The trader had to buy from Vietnam because all he had to do was to negotiate with just one supplier. During our last trip to Vietnam, we were able to visit the processing plant of the supplier to the Cebu trader.  MIT International, the supplier, can ship big volumes of frozen jackfruit to foreign buyers because the company has the stocks available throughout the year.  During our visit to MIT International last March, the company was processing no less than 20 tons of fruits every day.

The jackfruit trees are owned by small farm owners who were encouraged by the government to plant in a big area not far from the outskirts of Ho Chi Minh City where the processing plant is located.

What can be done in the Philippines so that big volumes of jackfruit for processing can be produced? It is possible to grow jackfruit in many places in the Philippines. It is easier for farmers to grow jackfruit than mango because mango production requires a lot of inputs, particularly pesticides to protect the trees and fruits from destructive pests and diseases.

Clusters of farmers or members of cooperatives in a province or region could be encouraged to plant jackfruit. The government can help in encouraging the production of seedlings of the right varieties like the Eviarc jackfruit from Leyte, the S.R. Obien selection from Ilocos Norte and the latexless jackfruit from Thailand and Malaysia.

Experts from the Department of Agriculture or the academic institutions like UP Los Baños can develop a package of technologies in jackfruit production. Training that includes seminars and lectures can be undertaken. Private investors or the cooperatives can become the buyer, processor, and marketer of jackfruit products. The Department of Agriculture can also facilitate access to low-cost loans for production, processing, and marketing operations.

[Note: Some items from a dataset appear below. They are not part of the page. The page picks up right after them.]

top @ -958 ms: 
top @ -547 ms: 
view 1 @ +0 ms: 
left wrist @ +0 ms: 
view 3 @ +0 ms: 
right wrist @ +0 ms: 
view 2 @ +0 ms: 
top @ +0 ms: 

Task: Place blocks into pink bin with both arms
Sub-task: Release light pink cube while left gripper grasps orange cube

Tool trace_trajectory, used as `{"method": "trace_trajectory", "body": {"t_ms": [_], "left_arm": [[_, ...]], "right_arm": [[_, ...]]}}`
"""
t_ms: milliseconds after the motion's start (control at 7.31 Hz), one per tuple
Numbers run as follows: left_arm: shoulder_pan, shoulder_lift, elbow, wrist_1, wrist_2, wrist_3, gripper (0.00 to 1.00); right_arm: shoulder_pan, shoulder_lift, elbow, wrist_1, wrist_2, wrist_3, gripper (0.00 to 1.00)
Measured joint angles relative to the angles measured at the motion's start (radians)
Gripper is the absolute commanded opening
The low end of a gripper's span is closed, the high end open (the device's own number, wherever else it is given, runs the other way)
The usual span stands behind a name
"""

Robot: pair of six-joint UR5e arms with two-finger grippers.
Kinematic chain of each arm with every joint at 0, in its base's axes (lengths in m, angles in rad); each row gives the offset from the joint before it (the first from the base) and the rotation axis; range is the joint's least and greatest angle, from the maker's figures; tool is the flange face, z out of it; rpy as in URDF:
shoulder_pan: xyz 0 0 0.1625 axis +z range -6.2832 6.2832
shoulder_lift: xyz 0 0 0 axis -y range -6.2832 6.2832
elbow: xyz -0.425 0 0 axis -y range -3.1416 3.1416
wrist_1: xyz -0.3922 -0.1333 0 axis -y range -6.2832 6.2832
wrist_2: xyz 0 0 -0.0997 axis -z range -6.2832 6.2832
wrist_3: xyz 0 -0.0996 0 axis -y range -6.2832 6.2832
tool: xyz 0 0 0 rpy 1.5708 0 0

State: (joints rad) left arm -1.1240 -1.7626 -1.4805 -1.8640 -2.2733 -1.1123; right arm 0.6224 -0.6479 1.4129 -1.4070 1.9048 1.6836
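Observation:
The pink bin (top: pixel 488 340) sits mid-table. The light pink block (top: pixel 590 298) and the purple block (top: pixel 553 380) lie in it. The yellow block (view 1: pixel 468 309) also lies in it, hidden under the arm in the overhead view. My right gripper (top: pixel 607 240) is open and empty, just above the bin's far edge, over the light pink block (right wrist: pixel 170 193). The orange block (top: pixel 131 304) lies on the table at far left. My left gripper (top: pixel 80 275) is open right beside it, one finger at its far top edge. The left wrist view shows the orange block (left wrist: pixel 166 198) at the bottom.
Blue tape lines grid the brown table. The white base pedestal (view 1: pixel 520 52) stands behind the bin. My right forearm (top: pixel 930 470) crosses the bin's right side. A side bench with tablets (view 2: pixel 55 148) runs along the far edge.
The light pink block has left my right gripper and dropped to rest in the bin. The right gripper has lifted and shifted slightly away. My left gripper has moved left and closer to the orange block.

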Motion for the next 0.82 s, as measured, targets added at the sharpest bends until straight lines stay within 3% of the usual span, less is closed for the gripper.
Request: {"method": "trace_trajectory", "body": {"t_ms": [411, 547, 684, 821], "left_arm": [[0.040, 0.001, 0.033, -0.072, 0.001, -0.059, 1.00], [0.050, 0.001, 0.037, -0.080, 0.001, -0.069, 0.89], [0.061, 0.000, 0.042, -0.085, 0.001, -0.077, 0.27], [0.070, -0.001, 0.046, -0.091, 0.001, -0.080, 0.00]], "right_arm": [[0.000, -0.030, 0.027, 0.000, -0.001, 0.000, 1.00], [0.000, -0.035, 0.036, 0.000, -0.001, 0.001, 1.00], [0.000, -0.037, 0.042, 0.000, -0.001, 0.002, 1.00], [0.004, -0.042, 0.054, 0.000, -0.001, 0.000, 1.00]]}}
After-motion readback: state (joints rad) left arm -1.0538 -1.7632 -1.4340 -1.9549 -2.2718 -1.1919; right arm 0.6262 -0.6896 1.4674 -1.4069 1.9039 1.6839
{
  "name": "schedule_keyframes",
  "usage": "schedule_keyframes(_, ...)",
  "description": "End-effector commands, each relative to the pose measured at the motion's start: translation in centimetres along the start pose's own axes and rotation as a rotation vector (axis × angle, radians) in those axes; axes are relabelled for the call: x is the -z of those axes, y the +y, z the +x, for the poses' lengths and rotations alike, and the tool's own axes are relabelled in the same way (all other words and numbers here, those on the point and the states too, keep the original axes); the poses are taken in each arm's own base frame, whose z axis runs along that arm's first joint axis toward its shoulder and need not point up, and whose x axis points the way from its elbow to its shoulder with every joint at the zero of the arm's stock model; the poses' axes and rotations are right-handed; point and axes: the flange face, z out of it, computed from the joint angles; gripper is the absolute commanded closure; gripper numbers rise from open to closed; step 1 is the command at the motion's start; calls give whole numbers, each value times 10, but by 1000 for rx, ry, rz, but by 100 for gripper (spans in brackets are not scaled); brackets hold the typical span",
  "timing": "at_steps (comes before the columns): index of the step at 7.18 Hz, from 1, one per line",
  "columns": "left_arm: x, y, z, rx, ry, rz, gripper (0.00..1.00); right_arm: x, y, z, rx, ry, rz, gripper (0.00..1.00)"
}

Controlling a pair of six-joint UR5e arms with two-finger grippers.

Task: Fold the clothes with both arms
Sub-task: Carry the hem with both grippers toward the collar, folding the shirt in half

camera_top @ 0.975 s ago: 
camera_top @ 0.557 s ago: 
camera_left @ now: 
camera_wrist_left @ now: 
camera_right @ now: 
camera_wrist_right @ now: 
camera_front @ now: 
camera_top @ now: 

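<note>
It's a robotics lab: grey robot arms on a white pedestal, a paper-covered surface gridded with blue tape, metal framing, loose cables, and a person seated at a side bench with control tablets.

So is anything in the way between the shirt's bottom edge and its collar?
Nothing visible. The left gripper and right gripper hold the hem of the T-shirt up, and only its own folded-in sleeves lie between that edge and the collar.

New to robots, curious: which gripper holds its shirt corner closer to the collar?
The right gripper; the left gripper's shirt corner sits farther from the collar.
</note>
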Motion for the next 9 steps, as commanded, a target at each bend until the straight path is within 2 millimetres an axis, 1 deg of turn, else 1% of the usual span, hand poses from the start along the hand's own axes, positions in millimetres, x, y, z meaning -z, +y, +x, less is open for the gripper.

Farmers in Cebu, Bohol, and Negros Island can plant jackfruit for the big time fruit processors in Cebu City. In Luzon, big areas around the Clark area (including Pampanga, Tarlac, Bataan, and Zambales) can be developed into jackfruit farms by small farmers as well as big investors.

Certainly, there is a ready market for jackfruit that is produced in commercial volume. The problem is that there is no available local supply.